The history leading up to this acrimonious election was preceded by baseless nuisance lawsuits and scurrilous slanders against Brower by former friends and Board members, led by attorney Edwin Matthews Jr. and artist Alan Gussow, and has not been fully told. It is a cautionary tale for both the environmental and green movements. For some it sounds like the usual corporate in-fighting with rivalries and power plays; what makes it shocking is the feeling that environmental groups are somehow immune to such behavior.
The lesson is important for several reasons. First, it is a lesson of the need for built-in, pervasive accountability at all organizational levels, in all movements, and in particular accountability to members and potential constituents. Second, the environmental movement indulges in little self-criticism and even less of associates. Especially in Washington, it closes ranks against even friendly criticism and presents a united front in self-defense. Because of this, organization members rarely if ever learn how the organization is being managed or their money spent, what the group's strategies and policies are (except when they get urgent calls to write their representatives in support of positions developed by the Washington lobbyists), and have no opportunity to share in shaping the group's direction. This large void in accountability eventually results in a loss of members' and public trust.

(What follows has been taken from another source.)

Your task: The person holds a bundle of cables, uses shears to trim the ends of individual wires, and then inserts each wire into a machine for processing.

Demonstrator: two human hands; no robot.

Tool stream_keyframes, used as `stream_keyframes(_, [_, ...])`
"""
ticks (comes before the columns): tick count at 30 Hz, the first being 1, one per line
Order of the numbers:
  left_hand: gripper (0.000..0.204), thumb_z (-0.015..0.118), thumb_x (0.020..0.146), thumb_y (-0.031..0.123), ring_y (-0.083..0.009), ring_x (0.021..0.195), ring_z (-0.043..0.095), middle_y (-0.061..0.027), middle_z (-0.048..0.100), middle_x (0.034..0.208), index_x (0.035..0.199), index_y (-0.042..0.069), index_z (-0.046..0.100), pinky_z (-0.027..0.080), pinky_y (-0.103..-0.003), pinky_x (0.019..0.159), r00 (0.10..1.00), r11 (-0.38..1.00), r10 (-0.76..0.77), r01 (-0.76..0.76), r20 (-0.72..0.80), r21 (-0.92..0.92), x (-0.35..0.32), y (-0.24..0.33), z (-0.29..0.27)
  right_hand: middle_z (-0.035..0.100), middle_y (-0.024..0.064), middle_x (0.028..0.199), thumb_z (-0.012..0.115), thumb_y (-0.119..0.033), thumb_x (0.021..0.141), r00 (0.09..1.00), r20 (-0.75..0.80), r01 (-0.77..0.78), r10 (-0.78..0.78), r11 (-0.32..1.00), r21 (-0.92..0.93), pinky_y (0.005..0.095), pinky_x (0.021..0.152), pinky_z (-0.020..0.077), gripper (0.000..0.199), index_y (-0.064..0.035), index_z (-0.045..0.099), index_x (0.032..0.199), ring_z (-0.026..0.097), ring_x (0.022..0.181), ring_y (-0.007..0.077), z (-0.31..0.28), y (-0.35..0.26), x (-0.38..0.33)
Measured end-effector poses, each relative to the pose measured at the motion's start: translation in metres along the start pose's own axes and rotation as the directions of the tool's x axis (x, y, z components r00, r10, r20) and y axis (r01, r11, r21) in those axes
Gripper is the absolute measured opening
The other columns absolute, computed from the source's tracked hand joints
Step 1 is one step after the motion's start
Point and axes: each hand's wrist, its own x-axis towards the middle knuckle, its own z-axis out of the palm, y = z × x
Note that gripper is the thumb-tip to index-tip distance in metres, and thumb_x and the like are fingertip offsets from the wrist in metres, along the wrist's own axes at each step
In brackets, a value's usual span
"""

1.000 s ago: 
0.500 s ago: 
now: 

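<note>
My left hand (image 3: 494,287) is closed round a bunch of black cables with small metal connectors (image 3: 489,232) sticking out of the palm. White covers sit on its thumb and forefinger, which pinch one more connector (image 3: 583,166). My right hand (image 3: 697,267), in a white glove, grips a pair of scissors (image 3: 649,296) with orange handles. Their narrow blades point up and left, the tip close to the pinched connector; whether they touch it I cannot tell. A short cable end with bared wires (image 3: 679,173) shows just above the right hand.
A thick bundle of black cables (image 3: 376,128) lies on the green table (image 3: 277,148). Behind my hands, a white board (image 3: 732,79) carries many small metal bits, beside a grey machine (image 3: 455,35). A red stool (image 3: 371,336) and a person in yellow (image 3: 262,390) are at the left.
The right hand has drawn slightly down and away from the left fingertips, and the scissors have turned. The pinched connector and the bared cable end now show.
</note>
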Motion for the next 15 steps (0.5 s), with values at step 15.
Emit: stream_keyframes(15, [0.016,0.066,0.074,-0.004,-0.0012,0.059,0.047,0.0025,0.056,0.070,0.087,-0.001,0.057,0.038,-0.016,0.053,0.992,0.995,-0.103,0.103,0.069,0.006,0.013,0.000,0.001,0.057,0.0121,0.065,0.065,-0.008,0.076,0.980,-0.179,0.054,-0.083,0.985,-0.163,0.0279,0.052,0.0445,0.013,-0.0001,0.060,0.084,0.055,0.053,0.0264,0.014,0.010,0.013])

Collectively speaking, the major US environmental organizations, about a dozen of them, are supported by and/or represent as many as 50 million Americans. The dues paid by all the members (not counting special fund appeals, year-end contributions and foundation grants), result in a lot of money being paid out to these groups. But there is no reciprocal right granted to members to participate in or be privy to all organizational decisions. Moreover, money is solicited on behalf of the "public interest"–the "good guys" fighting the "bad guys", who say; trust us, give us your money and we will protect your interests and the environment. But mostly what members get is a monthly publication telling them what has already been done, or whom to call or write, or asking for more money.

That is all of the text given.